**What you need to do:** Leave every image behind and restate the data word for word.

------ Supplied information

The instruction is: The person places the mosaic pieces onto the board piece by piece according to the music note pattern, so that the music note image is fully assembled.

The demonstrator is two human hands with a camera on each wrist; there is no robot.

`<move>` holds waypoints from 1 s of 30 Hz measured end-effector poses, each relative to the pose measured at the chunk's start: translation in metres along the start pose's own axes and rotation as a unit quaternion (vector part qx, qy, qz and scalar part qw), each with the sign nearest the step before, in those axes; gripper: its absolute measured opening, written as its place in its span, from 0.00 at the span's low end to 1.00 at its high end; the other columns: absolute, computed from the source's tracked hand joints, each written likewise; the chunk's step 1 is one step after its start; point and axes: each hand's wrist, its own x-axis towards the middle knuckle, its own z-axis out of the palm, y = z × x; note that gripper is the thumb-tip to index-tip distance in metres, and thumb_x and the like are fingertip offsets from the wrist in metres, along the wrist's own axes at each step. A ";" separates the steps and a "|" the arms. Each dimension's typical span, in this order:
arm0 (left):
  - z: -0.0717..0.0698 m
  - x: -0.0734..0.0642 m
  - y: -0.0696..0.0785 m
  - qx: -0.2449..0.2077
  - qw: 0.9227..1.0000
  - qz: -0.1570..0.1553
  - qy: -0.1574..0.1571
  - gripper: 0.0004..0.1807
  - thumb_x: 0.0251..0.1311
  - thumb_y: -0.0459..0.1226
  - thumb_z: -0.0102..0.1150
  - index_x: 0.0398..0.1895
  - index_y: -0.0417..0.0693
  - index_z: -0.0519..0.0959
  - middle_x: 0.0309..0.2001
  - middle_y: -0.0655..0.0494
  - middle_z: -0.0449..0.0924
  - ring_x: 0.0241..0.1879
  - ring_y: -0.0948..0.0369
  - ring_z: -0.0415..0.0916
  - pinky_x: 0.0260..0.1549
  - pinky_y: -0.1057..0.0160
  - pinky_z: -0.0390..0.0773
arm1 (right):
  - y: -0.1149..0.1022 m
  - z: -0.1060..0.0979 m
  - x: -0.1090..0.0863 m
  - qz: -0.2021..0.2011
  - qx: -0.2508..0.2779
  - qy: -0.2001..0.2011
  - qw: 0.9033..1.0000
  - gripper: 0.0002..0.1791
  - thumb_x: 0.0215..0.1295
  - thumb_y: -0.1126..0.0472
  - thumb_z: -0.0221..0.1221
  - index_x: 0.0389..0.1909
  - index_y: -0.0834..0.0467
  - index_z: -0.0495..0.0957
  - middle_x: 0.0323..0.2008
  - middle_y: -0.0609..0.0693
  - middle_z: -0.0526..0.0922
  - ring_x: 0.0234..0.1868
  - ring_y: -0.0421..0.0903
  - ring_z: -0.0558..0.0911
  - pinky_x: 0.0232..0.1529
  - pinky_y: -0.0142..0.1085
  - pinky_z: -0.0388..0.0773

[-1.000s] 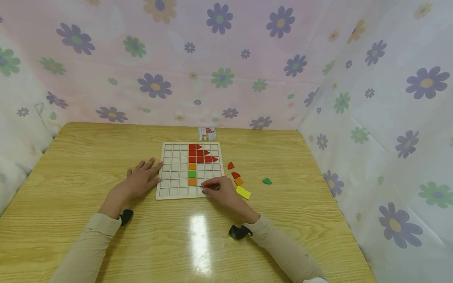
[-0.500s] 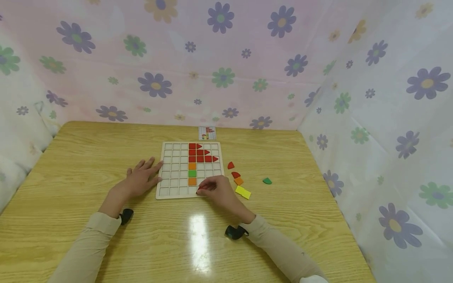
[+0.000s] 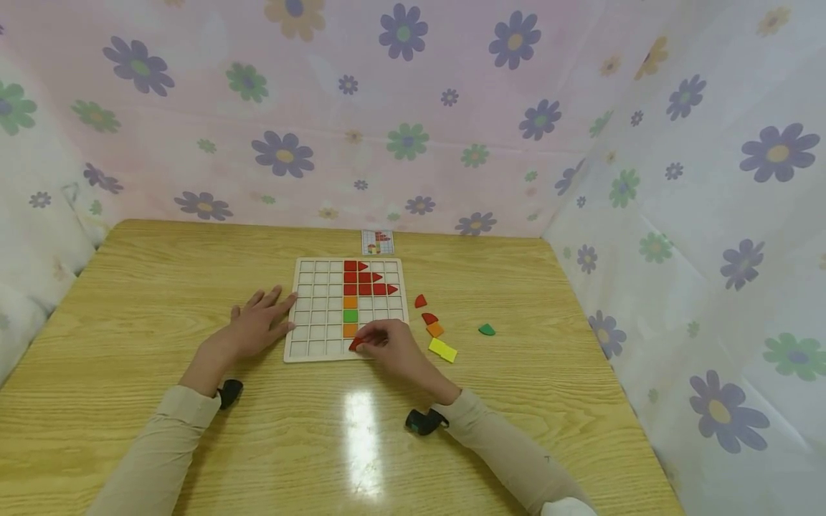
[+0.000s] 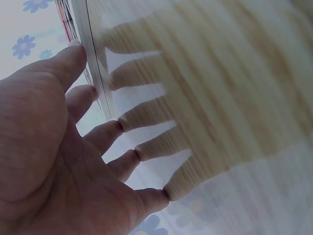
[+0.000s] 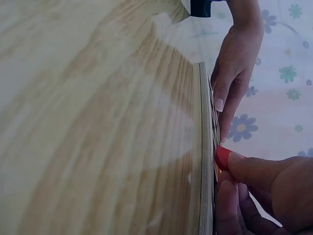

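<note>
My right hand (image 3: 390, 349) pinches a red quarter-circle tile (image 3: 355, 345) between thumb and fingers, low over the bottom rows of the gridded wooden board (image 3: 318, 313). In the right wrist view the red tile (image 5: 223, 157) stands tilted at the board's face. My left hand (image 3: 253, 330) lies with spread, straight fingers, its fingertips at the board's left edge. Set in the board are red squares (image 3: 350, 278) and red triangles in three rows at the top. Below them runs a column of an orange, a green (image 3: 350, 316) and another orange square.
Right of the board lie two red quarter-circle tiles (image 3: 421, 301), an orange square (image 3: 435, 330), yellow tiles (image 3: 442, 350) and, farther off, a green quarter-circle (image 3: 487, 330). Behind the board is a small pattern card (image 3: 377, 242). Flowered curtains stand around the wooden table.
My right hand has moved left along the board's lower rows with the red quarter-circle tile, which now shows more plainly. The left hand has stayed in place.
</note>
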 end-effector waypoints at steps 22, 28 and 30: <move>0.001 0.002 0.000 0.000 1.000 -0.004 -0.001 0.35 0.77 0.47 0.51 0.80 0.41 0.56 0.79 0.28 0.43 0.75 0.25 0.38 0.60 0.16 0.41 | -0.004 0.008 0.011 -0.015 -0.061 0.006 0.998 0.03 0.66 0.64 0.68 0.38 0.56 0.90 0.37 0.47 0.86 0.35 0.37 0.79 0.38 0.29 0.78; 0.001 0.001 0.001 0.000 1.000 -0.003 0.000 0.35 0.77 0.46 0.51 0.80 0.41 0.56 0.79 0.28 0.44 0.75 0.25 0.38 0.60 0.16 0.41 | -0.004 0.010 0.012 -0.010 -0.067 0.009 0.998 0.02 0.65 0.63 0.69 0.36 0.56 0.90 0.36 0.46 0.86 0.34 0.37 0.78 0.36 0.29 0.76; 0.001 0.001 0.001 -0.002 1.000 -0.002 0.001 0.35 0.77 0.46 0.51 0.80 0.41 0.56 0.78 0.28 0.44 0.75 0.25 0.38 0.60 0.16 0.41 | -0.004 0.010 0.013 -0.009 -0.066 0.009 0.998 0.02 0.65 0.62 0.70 0.36 0.56 0.90 0.35 0.46 0.86 0.34 0.37 0.78 0.35 0.28 0.76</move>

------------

**Completed task:**
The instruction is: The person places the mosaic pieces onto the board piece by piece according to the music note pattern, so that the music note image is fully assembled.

The demonstrator is two human hands with a camera on each wrist; there is no robot.

`<move>` holds waypoints from 1 s of 30 Hz measured end-effector poses, each relative to the pose measured at the chunk's start: translation in metres along the start pose's own axes and rotation as a unit quaternion (vector part qx, qy, qz and scalar part qw), each with the sign nearest the step before, in those axes; gripper: its absolute measured opening, written as its place in its span, from 0.00 at the span's low end to 1.00 at its high end; the other columns: absolute, computed from the source's tracked hand joints, each written likewise; the chunk's step 1 is one step after its start; point and axes: each hand's wrist, its own x-axis towards the middle knuckle, its own z-axis out of the palm, y = z × x; note that gripper is the thumb-tip to index-tip distance in metres, and thumb_x and the like are fingertip offsets from the wrist in metres, along the wrist's own axes at each step. A ";" separates the steps and a "|" the arms. Each dimension's typical span, in this order:
arm0 (left):
  - z: -0.0717..0.0698 m
  - x: -0.0734..0.0642 m
  - y: -0.0696..0.0785 m
  - qx: -0.2449..0.2077
  - qw: 0.9227..1.0000
  - qz: -0.1570..0.1553
  - qy: -0.1574..0.1571
  - gripper: 0.0004..0.1807
  - thumb_x: 0.0251..0.1311
  - thumb_y: -0.0459..0.1226
  - thumb_z: -0.0102..0.1150
  - index_x: 0.0398..0.1895
  - index_y: -0.0417..0.0693
  - index_z: -0.0519..0.0959
  - middle_x: 0.0309..0.2001
  - middle_y: -0.0655..0.0494
  - middle_z: -0.0449..0.0924
  - ring_x: 0.0241..0.1879
  - ring_y: -0.0948..0.0369
  - ring_z: -0.0415..0.0916
  - pinky_x: 0.0260..0.1549
  - pinky_y: -0.1057..0.0160
  - pinky_z: -0.0390..0.0773
arm1 (right):
  - y: -0.1149..0.1022 m
  - z: -0.1060..0.0979 m
  - x: -0.1090..0.0863 m
  - qz: -0.2021..0.2011
  - qx: -0.2508..0.2779
  - qy: -0.2001..0.2011
  - qw: 0.9033..1.0000
  - gripper: 0.0002..0.1791
  - thumb_x: 0.0215..0.1295
  - thumb_y: -0.1126..0.0472
  - thumb_z: -0.0221..0.1221
  - index_x: 0.0389..0.1909
  - index_y: -0.0834..0.0467
  - index_z: -0.0495..0.0957
  - middle_x: 0.0323..0.2008
  - middle_y: -0.0609..0.0693
  - middle_z: -0.0526..0.0922
  - ring_x: 0.0234..0.1868
  - ring_y: -0.0421..0.0903
  - ring_z: -0.0558..0.0911
  - pinky_x: 0.0232..0.1529
  - pinky_y: -0.0142..0.1085
  - pinky_z: -0.0388..0.0773

[-1.000s] 
[-0.500s] 
[+0.000s] 
[+0.000s] 
[+0.000s] 

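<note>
My right hand (image 3: 390, 349) pinches a red quarter-circle tile (image 3: 355, 345) between thumb and fingers, low over the bottom rows of the gridded wooden board (image 3: 318, 313). In the right wrist view the red tile (image 5: 223, 157) stands tilted at the board's face. My left hand (image 3: 253, 330) lies with spread, straight fingers, its fingertips at the board's left edge. Set in the board are red squares (image 3: 350, 278) and red triangles in three rows at the top. Below them runs a column of an orange, a green (image 3: 350, 316) and another orange square.
Right of the board lie two red quarter-circle tiles (image 3: 421, 301), an orange square (image 3: 435, 330), yellow tiles (image 3: 442, 350) and, farther off, a green quarter-circle (image 3: 487, 330). Behind the board is a small pattern card (image 3: 377, 242). Flowered curtains stand around the wooden table.
My right hand has moved left along the board's lower rows with the red quarter-circle tile, which now shows more plainly. The left hand has stayed in place.
</note>
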 end-effector waypoints at steps 22, 28 and 30: <move>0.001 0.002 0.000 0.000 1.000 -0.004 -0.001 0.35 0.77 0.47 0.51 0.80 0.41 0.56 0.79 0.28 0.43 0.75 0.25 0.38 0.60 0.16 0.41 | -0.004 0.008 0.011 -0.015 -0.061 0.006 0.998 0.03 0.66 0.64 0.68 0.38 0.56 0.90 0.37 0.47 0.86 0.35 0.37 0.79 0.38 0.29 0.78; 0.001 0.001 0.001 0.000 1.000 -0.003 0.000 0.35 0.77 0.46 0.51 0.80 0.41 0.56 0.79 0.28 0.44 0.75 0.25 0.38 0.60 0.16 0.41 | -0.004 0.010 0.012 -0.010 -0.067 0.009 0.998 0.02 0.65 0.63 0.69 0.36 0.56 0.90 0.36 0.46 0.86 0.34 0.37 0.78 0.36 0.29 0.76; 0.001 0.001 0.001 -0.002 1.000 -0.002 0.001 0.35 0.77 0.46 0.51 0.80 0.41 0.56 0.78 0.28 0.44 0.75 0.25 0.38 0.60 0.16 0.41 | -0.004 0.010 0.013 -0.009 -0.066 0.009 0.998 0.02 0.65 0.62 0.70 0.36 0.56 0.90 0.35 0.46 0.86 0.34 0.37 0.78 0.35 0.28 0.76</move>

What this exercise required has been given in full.